#### Your task
The reply should repeat all of the data word for word, with no pictures.

#### Supplied information
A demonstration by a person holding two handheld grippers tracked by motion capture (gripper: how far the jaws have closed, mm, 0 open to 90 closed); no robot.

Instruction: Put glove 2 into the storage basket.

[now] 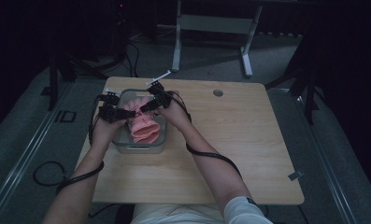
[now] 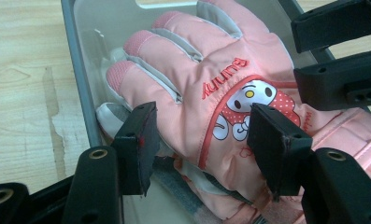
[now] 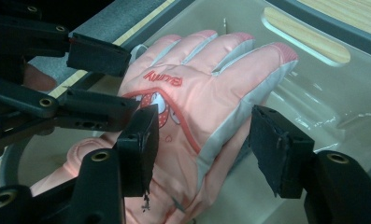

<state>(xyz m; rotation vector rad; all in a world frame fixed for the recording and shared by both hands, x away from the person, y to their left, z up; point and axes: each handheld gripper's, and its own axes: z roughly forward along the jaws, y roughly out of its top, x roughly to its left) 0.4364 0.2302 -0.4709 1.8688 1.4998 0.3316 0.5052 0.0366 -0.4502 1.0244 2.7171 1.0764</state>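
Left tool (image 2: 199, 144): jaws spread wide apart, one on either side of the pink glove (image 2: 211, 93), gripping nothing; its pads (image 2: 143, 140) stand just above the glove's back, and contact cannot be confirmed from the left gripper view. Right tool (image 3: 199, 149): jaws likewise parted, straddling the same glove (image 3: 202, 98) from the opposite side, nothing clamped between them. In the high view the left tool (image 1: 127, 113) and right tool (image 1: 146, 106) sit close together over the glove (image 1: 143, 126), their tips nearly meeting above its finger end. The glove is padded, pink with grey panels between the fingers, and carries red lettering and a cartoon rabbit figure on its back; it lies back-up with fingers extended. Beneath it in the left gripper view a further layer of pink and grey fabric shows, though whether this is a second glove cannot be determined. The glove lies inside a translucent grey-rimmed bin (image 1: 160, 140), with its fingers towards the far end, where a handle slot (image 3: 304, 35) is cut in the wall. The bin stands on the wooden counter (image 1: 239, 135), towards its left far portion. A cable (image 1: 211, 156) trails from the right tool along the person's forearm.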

#### Result for this exercise
A demonstration by a person holding two handheld grippers tracked by motion capture (gripper: how far the jaws have closed, mm, 0 open to 90 closed); no robot.

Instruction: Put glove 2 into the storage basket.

[now] 
[now] 
[now] 

<state>(xyz m; rotation vector rad; all in a world frame fixed for the recording and shared by both hands, x away from the person, y to their left, z up; point and axes: each handheld gripper's, and its own axes: z roughly forward along the jaws, y roughly out of its top, x roughly to its left) 0.4364 0.2302 -0.4709 1.8688 1.4998 0.3316 0.5052 0.0366 -0.4502 1.0244 2.7171 1.0764</state>
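Left tool (image 2: 199, 144): jaws spread wide apart, one on either side of the pink glove (image 2: 211, 93), gripping nothing; its pads (image 2: 143, 140) stand just above the glove's back, and contact cannot be confirmed from the left gripper view. Right tool (image 3: 199, 149): jaws likewise parted, straddling the same glove (image 3: 202, 98) from the opposite side, nothing clamped between them. In the high view the left tool (image 1: 127, 113) and right tool (image 1: 146, 106) sit close together over the glove (image 1: 143, 126), their tips nearly meeting above its finger end. The glove is padded, pink with grey panels between the fingers, and carries red lettering and a cartoon rabbit figure on its back; it lies back-up with fingers extended. Beneath it in the left gripper view a further layer of pink and grey fabric shows, though whether this is a second glove cannot be determined. The glove lies inside a translucent grey-rimmed bin (image 1: 160, 140), with its fingers towards the far end, where a handle slot (image 3: 304, 35) is cut in the wall. The bin stands on the wooden counter (image 1: 239, 135), towards its left far portion. A cable (image 1: 211, 156) trails from the right tool along the person's forearm.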

Nothing else is needed to complete the exercise.